RFID et idées fixes
Encore une technologie qui attire les mouches. Dès qu’il s’agit de ces petites puces que la grande distribution veut nous coller, un jour, sur la moindre barquette de tomates, on perd les pédales, on mélange tout, on dit n’importe quoi. Dérapage typique, on laisse entendre que le porteur de la moindre “puce RFID” serait totalement repérable, partout, de loin, voire “par satellite”. Or, les puces RFID les plus banales sont détectables à des distances de l’ordre du mètre. Très logiquement, la puce RFID dont rêve Carrefour doit être minuscule et ne rien coûter. Comment, pourquoi serait-elle, dans le même temps, lisible à des kilomètres ?
Idem pour le fameux “Verichip”, variante implantable sous la peau utilisée depuis des années pour marquer électroniquement du bétail ou… des pingouins. Ce que demandent les éleveurs comme les chercheurs, c’est de pouvoir identifier chaque individu lorsqu’il passe sous un portique.

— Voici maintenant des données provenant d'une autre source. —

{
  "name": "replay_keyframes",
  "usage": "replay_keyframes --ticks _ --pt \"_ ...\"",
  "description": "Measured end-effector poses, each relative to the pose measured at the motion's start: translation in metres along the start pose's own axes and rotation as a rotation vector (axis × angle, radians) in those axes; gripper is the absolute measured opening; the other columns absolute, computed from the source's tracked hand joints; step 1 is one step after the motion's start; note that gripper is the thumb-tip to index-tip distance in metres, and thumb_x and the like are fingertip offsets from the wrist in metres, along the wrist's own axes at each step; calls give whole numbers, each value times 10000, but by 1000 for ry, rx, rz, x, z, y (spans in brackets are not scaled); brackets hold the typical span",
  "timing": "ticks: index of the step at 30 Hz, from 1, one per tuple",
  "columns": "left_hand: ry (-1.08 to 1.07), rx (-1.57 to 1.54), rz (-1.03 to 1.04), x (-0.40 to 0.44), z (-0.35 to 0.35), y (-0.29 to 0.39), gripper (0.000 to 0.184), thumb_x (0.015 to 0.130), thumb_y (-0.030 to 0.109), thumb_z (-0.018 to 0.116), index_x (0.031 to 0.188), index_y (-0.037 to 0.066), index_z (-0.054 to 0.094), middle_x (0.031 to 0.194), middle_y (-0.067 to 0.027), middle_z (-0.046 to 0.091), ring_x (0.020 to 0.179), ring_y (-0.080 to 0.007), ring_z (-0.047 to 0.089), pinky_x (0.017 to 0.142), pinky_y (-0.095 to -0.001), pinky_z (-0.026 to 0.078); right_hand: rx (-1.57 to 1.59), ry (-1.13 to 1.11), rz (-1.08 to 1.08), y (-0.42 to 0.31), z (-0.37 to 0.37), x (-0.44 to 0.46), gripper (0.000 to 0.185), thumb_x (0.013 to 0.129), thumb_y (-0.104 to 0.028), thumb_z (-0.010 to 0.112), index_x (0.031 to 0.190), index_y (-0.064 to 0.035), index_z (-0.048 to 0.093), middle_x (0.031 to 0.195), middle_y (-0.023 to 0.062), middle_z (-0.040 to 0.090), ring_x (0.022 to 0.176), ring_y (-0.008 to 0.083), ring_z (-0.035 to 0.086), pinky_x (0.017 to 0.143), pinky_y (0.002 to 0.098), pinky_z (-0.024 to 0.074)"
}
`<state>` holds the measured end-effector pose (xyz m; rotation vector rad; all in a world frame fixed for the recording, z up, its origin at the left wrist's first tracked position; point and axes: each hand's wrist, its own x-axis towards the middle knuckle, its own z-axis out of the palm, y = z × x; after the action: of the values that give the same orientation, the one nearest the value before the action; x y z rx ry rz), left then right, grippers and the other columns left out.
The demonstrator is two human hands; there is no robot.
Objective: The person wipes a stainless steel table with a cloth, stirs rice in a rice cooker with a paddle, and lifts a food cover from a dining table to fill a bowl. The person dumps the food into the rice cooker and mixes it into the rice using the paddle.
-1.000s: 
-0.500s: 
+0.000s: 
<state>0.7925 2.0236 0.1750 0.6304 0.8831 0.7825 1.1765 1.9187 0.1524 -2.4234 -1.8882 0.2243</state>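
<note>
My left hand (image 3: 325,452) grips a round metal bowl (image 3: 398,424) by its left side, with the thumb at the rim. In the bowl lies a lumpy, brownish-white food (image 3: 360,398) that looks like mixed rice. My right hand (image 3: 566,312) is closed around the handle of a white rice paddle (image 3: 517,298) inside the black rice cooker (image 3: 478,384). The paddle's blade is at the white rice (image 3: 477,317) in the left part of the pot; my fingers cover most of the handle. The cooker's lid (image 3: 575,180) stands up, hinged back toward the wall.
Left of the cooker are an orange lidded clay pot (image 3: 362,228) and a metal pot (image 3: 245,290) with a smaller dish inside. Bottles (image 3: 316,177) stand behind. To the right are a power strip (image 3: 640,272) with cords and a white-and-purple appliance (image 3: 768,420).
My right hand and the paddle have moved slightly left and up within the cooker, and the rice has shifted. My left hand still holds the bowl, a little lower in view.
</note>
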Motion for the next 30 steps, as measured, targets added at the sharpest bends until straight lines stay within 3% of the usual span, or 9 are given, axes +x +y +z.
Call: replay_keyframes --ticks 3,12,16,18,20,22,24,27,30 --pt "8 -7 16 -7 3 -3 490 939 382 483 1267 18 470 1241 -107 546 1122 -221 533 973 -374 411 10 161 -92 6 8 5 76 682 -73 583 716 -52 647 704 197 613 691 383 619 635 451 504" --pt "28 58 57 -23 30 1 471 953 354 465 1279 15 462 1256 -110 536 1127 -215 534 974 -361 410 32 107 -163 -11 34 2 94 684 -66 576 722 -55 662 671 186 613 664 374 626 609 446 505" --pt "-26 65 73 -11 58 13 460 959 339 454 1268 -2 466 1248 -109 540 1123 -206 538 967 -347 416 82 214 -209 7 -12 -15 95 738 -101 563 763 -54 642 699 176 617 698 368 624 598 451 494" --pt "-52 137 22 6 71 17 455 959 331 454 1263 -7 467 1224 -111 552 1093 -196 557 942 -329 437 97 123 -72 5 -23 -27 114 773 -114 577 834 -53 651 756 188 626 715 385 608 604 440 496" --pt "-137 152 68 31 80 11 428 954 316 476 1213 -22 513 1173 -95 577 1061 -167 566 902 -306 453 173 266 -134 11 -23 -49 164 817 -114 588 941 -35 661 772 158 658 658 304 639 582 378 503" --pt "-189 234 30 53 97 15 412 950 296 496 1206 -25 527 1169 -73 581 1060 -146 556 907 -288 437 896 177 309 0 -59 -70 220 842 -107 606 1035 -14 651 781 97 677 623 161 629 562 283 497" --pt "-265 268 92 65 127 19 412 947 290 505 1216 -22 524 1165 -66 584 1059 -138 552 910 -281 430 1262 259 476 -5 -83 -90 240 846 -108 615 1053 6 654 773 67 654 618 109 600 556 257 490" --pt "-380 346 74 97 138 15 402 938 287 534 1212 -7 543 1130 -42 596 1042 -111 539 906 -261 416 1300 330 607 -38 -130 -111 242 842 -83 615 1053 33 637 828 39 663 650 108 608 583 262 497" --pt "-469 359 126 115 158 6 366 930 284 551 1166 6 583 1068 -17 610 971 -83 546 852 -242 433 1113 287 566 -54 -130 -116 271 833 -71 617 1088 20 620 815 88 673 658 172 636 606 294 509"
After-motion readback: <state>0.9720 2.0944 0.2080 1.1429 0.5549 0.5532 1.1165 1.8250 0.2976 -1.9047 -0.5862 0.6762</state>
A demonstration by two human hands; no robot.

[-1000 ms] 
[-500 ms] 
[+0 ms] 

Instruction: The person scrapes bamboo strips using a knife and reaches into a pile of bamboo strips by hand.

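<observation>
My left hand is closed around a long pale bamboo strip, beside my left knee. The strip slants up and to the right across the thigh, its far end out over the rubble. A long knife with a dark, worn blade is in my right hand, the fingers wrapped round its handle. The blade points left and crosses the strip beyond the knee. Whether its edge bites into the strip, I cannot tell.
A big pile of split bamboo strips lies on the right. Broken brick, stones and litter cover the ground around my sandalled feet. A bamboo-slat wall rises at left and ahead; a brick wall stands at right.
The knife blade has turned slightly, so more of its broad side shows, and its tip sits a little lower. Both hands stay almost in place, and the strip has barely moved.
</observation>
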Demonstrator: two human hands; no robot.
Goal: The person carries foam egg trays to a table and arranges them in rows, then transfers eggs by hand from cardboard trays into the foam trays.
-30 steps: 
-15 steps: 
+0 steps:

Contre-exemple notable : une expérience Japonaise souvent évoquée, mais pas toujours avec les précisions utiles. Il est exact que des écoliers volontaires de Yokohama sont pistés par RFID à l’intérieur d’un périmètre de 5 Km2. Mais ce résultat a été obtenu en quadrillant le quartier de bornes Wifi. Surtout, le mouchard utilisé n’est pas du genre « barquette » ou Verichip, mais une sorte de montre (avec pile), émettant sur la fréquence du Wifi, celle qui permet à un PC de surfer sans-fil.
Même dans ce coin très particulier du Japon, on ne saurait pister sans son consentement un brave citoyen portant par inadvertance une puce RFID oubliée sur un article de supermarché.